Open ywyue opened 1 year ago

ywyue commented 1 year ago

Describe the bug I first downsample a point cloud with RGB feature, and then use ME.MinkowskiInterpolation to upsample the point cloud back to the original resolution. However, the upsampled RGB is obviously wrong in some regions.


To Reproduce

The used sample data can be downloaded here: https://drive.google.com/file/d/1PGXXxtfUs0Ji8hKE-jnb7LbsUCTMgm2C/view?usp=sharing

import open3d as o3d
import MinkowskiEngine as ME
from MinkowskiEngine.MinkowskiPooling import MinkowskiAvgPooling
import numpy as np
import torch

def load_file(file_name):
    pcd = o3d.io.read_point_cloud(file_name)
    coords = np.array(pcd.points)
    colors = np.array(pcd.colors)
    return coords, colors, pcd

# load point cloud
coords, colors, _ = load_file('./scene0000_00_vh_clean_2.ply')

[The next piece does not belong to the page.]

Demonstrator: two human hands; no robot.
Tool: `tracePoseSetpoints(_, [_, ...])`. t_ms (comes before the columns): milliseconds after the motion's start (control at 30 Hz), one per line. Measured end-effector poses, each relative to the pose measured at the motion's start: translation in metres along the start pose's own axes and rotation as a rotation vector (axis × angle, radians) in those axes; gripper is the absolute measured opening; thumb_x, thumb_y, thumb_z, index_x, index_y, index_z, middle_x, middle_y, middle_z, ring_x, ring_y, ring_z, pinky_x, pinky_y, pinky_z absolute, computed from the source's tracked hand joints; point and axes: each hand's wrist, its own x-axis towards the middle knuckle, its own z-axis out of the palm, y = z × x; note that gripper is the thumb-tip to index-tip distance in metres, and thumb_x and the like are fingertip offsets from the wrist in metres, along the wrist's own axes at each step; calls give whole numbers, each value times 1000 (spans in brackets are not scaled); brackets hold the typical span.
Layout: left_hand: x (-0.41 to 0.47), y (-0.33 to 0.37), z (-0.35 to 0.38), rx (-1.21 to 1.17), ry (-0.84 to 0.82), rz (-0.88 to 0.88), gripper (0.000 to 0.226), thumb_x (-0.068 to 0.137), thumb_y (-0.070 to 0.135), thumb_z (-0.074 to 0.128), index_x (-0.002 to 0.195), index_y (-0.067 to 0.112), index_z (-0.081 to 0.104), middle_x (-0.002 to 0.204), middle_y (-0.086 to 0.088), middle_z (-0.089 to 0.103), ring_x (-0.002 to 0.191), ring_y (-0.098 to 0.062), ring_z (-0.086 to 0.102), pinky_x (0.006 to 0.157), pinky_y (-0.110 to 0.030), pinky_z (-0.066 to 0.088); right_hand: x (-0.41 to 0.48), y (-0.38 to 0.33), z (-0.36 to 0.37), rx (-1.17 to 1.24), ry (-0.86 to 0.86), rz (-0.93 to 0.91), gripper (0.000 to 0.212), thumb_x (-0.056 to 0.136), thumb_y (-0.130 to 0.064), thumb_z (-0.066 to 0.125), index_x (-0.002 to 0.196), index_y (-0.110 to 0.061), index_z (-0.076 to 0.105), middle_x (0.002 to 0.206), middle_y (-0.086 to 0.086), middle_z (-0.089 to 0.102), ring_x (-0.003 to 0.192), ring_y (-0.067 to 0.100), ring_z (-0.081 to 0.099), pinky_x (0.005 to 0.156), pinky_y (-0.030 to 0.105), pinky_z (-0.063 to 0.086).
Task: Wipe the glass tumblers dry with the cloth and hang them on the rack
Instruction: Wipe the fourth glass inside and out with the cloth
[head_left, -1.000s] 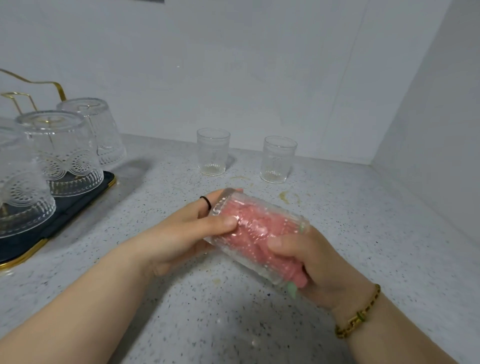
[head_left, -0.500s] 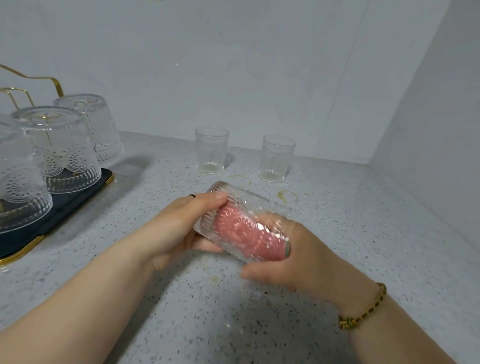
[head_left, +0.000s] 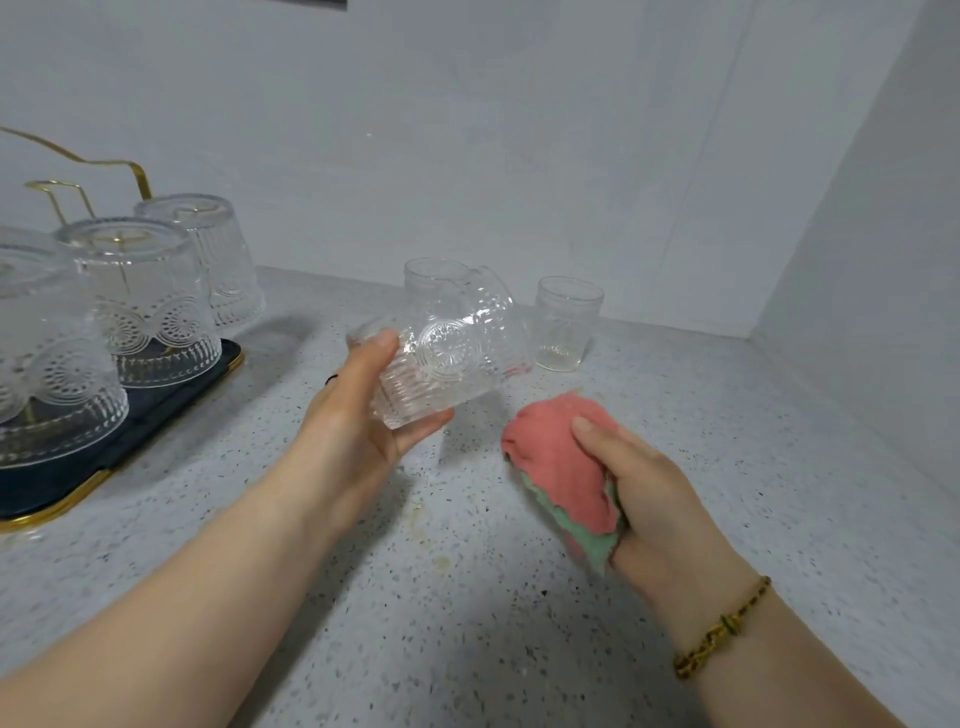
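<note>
My left hand (head_left: 358, 423) grips a patterned glass tumbler (head_left: 447, 358), tilted on its side above the counter with nothing inside it. Just to its right, my right hand (head_left: 649, 488) is closed around a bunched pink and green cloth (head_left: 566, 467), a short gap away from the glass. Two more tumblers stand upright at the back, one (head_left: 431, 283) partly hidden behind the held glass, the other (head_left: 566, 325) to the right. At the left, three tumblers hang upside down on the gold rack (head_left: 104, 171): near (head_left: 47, 358), middle (head_left: 145, 301), far (head_left: 218, 260).
The rack stands on a dark tray with a gold rim (head_left: 171, 405) at the counter's left edge. The speckled counter (head_left: 467, 597) ends at white walls behind and to the right, which meet in a corner (head_left: 753, 332).
The cloth has come out of the tumbler. My right hand drew it away to the right, and my left hand lifted the glass up and back.
</note>
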Motion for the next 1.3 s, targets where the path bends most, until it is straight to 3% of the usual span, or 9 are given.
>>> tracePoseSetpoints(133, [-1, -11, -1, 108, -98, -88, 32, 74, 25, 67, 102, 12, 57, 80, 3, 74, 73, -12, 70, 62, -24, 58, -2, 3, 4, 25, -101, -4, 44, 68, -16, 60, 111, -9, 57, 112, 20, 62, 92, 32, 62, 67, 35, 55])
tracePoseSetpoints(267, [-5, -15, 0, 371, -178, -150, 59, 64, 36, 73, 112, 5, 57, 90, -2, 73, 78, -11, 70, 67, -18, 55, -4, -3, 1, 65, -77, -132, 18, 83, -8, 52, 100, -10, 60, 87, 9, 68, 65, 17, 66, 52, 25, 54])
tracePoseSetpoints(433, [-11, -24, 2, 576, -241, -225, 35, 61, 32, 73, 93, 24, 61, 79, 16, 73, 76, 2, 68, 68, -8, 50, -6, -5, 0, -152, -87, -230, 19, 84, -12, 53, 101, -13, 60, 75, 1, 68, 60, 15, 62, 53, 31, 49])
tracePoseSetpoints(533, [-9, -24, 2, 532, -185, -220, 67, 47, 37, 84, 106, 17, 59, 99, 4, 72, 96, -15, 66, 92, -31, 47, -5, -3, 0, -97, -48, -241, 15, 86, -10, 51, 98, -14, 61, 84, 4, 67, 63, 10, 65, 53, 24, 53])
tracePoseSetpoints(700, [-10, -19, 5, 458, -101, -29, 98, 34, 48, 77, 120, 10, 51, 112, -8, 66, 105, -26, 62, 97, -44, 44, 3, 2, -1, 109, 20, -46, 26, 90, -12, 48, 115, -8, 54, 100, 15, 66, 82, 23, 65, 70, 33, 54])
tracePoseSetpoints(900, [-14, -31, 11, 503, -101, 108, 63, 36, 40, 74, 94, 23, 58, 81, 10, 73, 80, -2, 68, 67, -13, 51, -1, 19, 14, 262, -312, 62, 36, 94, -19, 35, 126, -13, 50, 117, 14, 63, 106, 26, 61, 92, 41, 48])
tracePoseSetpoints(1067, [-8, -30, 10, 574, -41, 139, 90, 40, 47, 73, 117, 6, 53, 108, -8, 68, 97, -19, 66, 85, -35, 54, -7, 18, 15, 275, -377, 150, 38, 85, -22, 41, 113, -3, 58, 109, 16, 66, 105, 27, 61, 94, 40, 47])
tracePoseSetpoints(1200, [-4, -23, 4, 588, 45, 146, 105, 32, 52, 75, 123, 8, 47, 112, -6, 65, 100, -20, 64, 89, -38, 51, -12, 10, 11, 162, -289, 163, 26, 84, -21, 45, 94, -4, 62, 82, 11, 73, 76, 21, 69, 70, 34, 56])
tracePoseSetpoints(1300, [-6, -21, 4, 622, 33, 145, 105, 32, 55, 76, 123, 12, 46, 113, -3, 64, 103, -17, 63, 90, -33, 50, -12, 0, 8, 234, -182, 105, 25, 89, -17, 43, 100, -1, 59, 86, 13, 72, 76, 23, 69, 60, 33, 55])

coords_qv, unique_map, inverse_map = ME.utils.sparse_quantize(
    coordinates=coords,
    quantization_size=0.05,
    return_index=True,
    return_inverse=True)

feats_qv = torch.from_numpy(colors[unique_map])

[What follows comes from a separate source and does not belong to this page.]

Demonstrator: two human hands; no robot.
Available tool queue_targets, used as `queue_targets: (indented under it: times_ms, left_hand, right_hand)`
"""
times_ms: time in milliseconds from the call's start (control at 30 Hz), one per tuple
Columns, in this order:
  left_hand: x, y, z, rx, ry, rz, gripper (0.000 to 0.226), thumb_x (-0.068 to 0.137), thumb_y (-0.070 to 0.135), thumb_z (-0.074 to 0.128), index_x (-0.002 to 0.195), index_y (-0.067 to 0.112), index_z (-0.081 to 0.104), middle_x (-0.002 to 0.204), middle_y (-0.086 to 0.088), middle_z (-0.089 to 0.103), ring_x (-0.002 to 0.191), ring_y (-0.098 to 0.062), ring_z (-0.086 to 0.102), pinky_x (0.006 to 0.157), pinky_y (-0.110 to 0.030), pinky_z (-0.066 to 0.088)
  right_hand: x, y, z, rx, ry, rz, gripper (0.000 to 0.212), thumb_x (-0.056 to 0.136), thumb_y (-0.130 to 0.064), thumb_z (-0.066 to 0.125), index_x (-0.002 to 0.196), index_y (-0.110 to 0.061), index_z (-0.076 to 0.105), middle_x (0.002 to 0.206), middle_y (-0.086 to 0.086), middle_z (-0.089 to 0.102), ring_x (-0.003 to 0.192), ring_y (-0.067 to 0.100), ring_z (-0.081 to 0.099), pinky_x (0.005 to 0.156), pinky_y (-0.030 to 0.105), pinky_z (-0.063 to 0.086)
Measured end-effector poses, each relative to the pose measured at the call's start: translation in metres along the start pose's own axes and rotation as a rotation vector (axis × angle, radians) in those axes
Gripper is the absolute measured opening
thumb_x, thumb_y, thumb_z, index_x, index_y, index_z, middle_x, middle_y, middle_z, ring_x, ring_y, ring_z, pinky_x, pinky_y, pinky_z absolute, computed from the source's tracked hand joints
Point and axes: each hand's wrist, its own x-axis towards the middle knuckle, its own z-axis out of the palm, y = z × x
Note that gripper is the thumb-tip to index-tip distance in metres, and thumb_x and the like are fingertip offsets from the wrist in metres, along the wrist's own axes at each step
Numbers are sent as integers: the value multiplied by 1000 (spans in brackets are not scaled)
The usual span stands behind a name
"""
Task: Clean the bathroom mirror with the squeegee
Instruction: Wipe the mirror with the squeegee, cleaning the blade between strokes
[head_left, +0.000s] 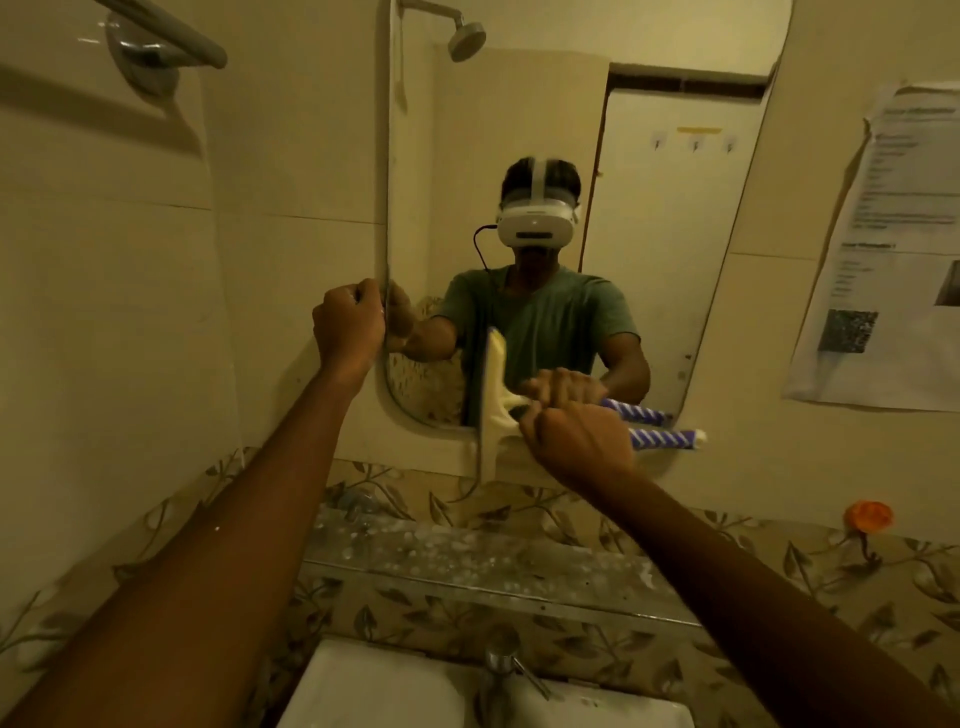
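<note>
The bathroom mirror (675, 218) hangs on the tiled wall straight ahead, tall with rounded corners. My left hand (349, 323) grips its left edge at mid height. My right hand (574, 441) is closed around the squeegee (492, 410) near the mirror's lower edge. The squeegee has a cream head held upright against the glass and a purple-and-white striped handle (667, 439) sticking out to the right. The glass reflects a person wearing a headset and both hands.
A narrow glass shelf (467, 558) runs under the mirror, above a white sink (374, 691) with a chrome tap (506, 665). A towel bar (166, 36) is on the upper left wall. A paper notice (893, 249) and an orange hook (867, 517) are on the right.
</note>
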Motion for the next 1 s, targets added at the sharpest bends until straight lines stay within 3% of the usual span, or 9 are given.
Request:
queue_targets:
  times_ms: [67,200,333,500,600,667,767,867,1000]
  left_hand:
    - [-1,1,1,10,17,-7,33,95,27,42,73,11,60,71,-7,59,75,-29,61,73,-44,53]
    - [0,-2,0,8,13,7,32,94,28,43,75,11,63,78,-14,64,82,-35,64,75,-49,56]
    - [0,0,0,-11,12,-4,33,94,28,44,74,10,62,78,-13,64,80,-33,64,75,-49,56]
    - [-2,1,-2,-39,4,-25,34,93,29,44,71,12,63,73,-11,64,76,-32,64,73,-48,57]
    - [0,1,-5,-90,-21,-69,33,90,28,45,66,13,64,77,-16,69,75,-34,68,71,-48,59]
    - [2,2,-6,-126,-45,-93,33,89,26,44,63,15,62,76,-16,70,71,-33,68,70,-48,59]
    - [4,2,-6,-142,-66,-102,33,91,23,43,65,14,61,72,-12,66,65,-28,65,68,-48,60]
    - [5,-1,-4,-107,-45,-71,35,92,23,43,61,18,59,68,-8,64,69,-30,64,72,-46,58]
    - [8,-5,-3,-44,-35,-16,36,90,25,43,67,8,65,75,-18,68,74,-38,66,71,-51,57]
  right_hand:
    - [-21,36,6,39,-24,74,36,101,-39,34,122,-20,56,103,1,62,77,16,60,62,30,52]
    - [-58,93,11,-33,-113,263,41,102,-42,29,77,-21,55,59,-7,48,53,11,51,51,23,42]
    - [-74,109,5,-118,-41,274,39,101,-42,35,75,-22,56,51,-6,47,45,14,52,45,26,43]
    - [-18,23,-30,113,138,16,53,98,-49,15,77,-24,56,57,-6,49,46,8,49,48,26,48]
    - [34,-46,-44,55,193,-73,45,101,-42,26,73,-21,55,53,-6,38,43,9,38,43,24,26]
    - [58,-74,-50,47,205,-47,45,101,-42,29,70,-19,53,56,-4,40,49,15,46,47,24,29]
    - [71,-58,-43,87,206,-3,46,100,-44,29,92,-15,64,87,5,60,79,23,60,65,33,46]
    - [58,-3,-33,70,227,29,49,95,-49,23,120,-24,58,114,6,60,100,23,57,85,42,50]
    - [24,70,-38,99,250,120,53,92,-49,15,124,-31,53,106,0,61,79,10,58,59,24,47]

# We first downsample the original data
pooling = MinkowskiAvgPooling(kernel_size=2, stride=2, dimension=3)
ori_data = ME.SparseTensor(
                        coordinates=ME.utils.batched_coordinates([coords_qv]),
                        features=feats_qv.float()
                        )
downsampled_data = pooling(ori_data)

# Save for visualization
downsampled_pcd = o3d.geometry.PointCloud()
downsampled_pcd.points = o3d.utility.Vector3dVector(downsampled_data.C[:,1:].numpy())
downsampled_pcd.colors = o3d.utility.Vector3dVector(downsampled_data.F.numpy())
o3d.io.write_point_cloud("./downsampled_pcd.ply", downsampled_pcd)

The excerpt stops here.